New albums and EPs from Tate McRae, the Weeknd and Nia Nadurata are a selection of our most anticipated new music releases in 2025. (Arturo Holmes/Getty Images for iHeartRadio, Andreas Rentz/Getty Images, Halle Hirota; graphic by CBC Music)

One of the most exciting things that a new year brings is the promise of new music. Once everyone is finished combing through the best-of lists from the previous year, minds naturally shift to what's new and next.

2025 gives us much to be excited about, from new releases by pop heavyweights to emerging artists making smashing debuts. 

Scroll below to see CBC Music's most anticipated albums and EPs of the year. (A couple have already been released, but we felt we'd be remiss to not include them.) 


Artist: Nia Nadurata
Album: Still Living With My Parents
Release date: Jan. 3

On her debut EP, Still Living With My Parents, Nia Nadurata captures the coming-of-age whirlwind with humour and candidness.

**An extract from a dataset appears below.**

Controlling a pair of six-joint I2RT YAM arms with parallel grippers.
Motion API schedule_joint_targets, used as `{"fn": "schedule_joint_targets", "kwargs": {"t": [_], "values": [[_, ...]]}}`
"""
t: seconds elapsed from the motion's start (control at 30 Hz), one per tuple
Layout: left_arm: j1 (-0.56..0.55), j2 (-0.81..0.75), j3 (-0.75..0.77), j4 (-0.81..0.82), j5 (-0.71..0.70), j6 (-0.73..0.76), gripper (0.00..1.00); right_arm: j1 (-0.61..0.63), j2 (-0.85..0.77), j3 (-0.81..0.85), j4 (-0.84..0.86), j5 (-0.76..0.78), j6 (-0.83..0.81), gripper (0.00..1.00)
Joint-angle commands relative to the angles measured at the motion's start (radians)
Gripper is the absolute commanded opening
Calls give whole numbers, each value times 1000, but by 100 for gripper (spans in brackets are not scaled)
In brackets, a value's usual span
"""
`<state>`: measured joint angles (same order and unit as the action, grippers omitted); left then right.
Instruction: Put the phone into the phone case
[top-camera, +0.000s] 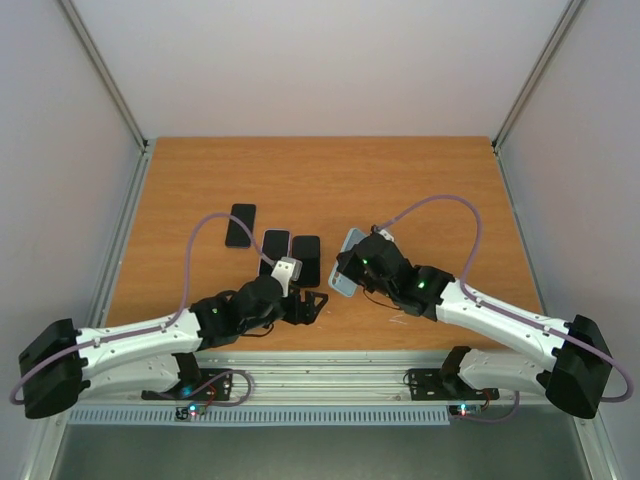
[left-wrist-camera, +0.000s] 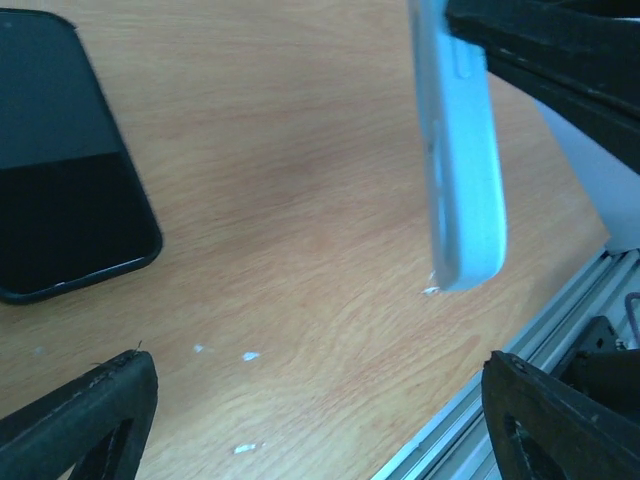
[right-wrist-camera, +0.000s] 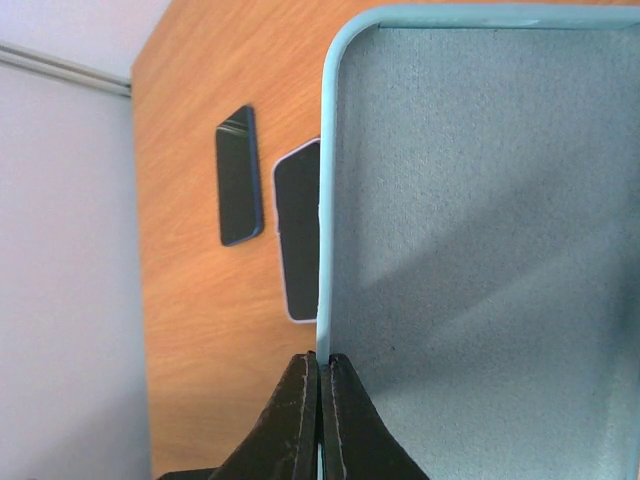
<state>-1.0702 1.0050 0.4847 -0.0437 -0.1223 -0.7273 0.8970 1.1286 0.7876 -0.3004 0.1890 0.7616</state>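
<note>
Pale-blue phone case (right-wrist-camera: 480, 250) fills the right wrist view, cut off right and below | right gripper (right-wrist-camera: 321, 375) pinched narrow on its left rim, holding it on edge | unclear whether its low corner touches the table (left-wrist-camera: 300, 200) | left gripper (left-wrist-camera: 320, 420) spread wide, holding nothing | black phone (left-wrist-camera: 60, 160) ahead-left of it, cropped.

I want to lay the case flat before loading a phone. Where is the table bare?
Bare: the table's far strip behind the three phones, and its right side beyond the case. Crowded: left of centre around the phones, and the near edge under both arms.
</note>
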Motion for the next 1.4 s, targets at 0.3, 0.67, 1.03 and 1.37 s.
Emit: {"fn": "schedule_joint_targets", "kwargs": {"t": [0.3, 0.67, 1.03, 1.37], "values": [[-34, 153, 34, 337, -83, 72, 72, 36, -32, -42, 184, 3, 81, 1], [-34, 254, 49, 456, -107, 101, 34, 37, -40, -48, 201, -7, 64, 1], [-17, 123, 53, 219, -141, 167, 2, 31, -71, 2, 80, -10, -125, 27], [78, -122, 127, -245, -64, 272, 1, -42, -150, 145, -244, -105, -659, 68]]}}
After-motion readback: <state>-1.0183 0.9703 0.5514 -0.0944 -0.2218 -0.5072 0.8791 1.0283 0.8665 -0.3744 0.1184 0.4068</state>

Opening with "Practice," the anthemic pop kiss-off to an ex, Nadurata breezes through heartache: "Steal my taste, take my style and my mom's leather jacket," she sings, letting him know he won't do better in a new relationship. It's an infectious opener that colourfully plays with many of the EP's themes of love and identity, with each subsequent track slotting perfectly into place, like a puzzle. The second track, "Boo hoo," is a jazzy pop number that keeps the energy high with inklings of sonic similarity to New Zealand singer-songwriter Benee, and by the project's closing song, "Trauma Bond," Nadurata has combined clever lyrics, bright vocals and sparkling melodies for an EP that feels realized enough to be future album material. — Natalie Harmsen


Artist: Skiifall
Album: Lovers Till I'm Gone
Release date: Jan. 10

The influence of the Caribbean has always permeated Skiifall's music (a sprinkling of patois here, a dash of dancehall horns there) but with his new EP, Lovers Till I'm Gone, the Montreal artist goes all in. This is a pure lover's rock record, a genre of music Skiifall grew up listening to in Saint Vincent and the Grenadines. Upon the release of the EP's first single, "Problems," back in October, Skiifall shared that producer Kenny Beats was the one who encouraged him to lean into the genre that soundtracked his upbringing. He took that leap of faith, and it paid off tremendously. The songs are lushly constructed, with the lilting rhythms of an old-school reggae record straight out of the '60s. And true to the genre, this is an EP all about love, with "Her World" featuring Jorja Smith as one of the sweet standouts. This collection of songs would slide seamlessly into any Caribbean mother's Sunday morning cleaning playlist — which is the highest level of praise. — Kelsey Adams


Artist: the Weather Station
Album: Humanhood
Release date: Jan. 17

"[Climate change] is the story beneath everything and the story hovering just above. It is the story within us and the story between us," Tamara Lindeman, a.k.a. the Weather Station, wrote via Instagram a week before releasing her upcoming record. The followup to 2021's critically acclaimed and Polaris Prize-shortlisted Ignorance, Humanhood was born of a difficult time: while touring and promoting Ignorance, an album as much about climate grief as it was about heartbreak, Lindeman experienced a mental health crisis that she partially processed by writing her way through these 13 new songs.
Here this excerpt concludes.